Customers of Octopus, Britain’s fourth biggest retailer, could be receiving output from the first of the farm’s three phases as early as 2024, under a long-term deal signed today with Shell Energy Europe acting as broker.

Jointly owned by SSE Renewables and Equinor, and with a minority 20% stake held by Norwegian wind developer Vågrønn, Dogger Bank is now under construction in three equal 1.2GW stages in the North Sea, between 130 km and 190 km off Northumbria.  SSE leads the development & construction, sinking the A phase’s first foundations only this year. Equinor, with Norway’s government holding a two-thirds equity stake, will manage operations.

As non-generating intermediary, Shell Energy Europe is contracted with Dogger Bank’s owners to buy 20% of its planned output.

The 2.4TWh which Shell contracts to sell each year to Octopus from all three fully operational phases equates to around 24% of the retailer’s current supply to its customers. The sum is equivalent in round terms to demand from 800,000 UK homes.

Each phase of Dogger Bank is to set to spin for at least 35 years.  Every Haliade-X turbine supplied by General Electric for the three phases will have a diameter of more than 214 metres, comfortably longer than two football pitches.

Octopus Energy Group’s head of energy Matt Bunney declared: “If the energy crisis has taught us anything, it is that we need to move fast to an energy system based on cheap renewables – and Dogger Bank will help to get us there”.

“We already manage renewable energy assets worth over £5bn, and I’m delighted that our team managed to secure a long-term contract under Shell’s PPA on top of this, bringing 2.4TWh of green energy straight into our customers’ homes.”

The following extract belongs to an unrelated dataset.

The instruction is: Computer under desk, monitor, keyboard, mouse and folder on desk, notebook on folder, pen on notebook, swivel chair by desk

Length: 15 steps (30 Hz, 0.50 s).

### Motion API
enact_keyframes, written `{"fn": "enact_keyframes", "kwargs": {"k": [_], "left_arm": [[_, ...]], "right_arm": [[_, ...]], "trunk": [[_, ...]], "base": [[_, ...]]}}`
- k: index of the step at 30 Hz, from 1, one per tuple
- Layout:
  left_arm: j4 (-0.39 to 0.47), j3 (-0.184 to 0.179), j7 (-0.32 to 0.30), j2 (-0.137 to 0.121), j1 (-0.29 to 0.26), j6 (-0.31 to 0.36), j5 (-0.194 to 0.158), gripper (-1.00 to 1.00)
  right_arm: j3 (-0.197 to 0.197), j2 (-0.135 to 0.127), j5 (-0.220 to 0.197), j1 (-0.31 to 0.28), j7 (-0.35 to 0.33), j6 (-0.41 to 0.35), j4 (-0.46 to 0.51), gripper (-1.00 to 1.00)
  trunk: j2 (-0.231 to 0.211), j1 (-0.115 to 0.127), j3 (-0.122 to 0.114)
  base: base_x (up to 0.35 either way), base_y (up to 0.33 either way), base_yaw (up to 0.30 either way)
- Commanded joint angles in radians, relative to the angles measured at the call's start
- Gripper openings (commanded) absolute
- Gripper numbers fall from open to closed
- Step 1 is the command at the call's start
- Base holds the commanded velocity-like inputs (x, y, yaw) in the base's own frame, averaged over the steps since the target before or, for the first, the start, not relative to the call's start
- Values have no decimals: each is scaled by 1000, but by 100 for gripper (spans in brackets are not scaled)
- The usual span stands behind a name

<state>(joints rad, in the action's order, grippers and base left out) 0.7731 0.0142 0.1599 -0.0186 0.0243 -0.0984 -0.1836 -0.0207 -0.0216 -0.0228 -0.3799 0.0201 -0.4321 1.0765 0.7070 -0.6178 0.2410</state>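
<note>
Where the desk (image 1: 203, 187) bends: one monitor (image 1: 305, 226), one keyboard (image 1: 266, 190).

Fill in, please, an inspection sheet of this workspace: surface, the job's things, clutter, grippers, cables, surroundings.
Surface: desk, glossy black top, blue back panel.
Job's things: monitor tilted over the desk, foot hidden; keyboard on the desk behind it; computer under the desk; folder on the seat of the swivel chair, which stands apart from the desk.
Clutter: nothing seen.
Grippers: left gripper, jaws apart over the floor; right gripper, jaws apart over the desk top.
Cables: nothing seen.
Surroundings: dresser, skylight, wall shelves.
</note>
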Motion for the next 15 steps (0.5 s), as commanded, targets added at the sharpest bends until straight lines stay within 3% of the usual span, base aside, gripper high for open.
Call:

Commercial terms were not disclosed.

Launched only six years ago, Octopus Energy Group’ global ambitions now embrace operations in 14 countries.  Stake-building in 2021 by US and Canadian institutions including ex-Vice President Al Gore’s investment fund value the privately-held group close to the US $5 billion mark.

In Britain alone, it serves 3.4 million domestic customers, either directly under its Octopus Energy brand, or in white-labelled supply via M&S Energy, Affect Energy, Ebico, London Power and Co-op Energy.

Enabling the back-office functions of today’s deal – as well as recent ones – is Kraken Technologies, the group’s core intellllectual asset, its proprietary, in-house platform for fulfilment and billing.

Through its advanced data and machine learning capabilities, Kraken automates much of the energy supply chain, underpinning operational efficiency.

Kraken’s technology has been licensed worldwide to support over 28 million customer accounts, through deals with EDF Energy, Good Energy, E.ON energy and Australia’s Origin Energy.

Dogger Bank is the shallowest region of sea bed remaining from the Doggerland expanse of dry landscape – reconstructed map pictured, – which connected Britain to continental north-west Europe, before rising sea levels after 6,500 BCE flooded the land bridge.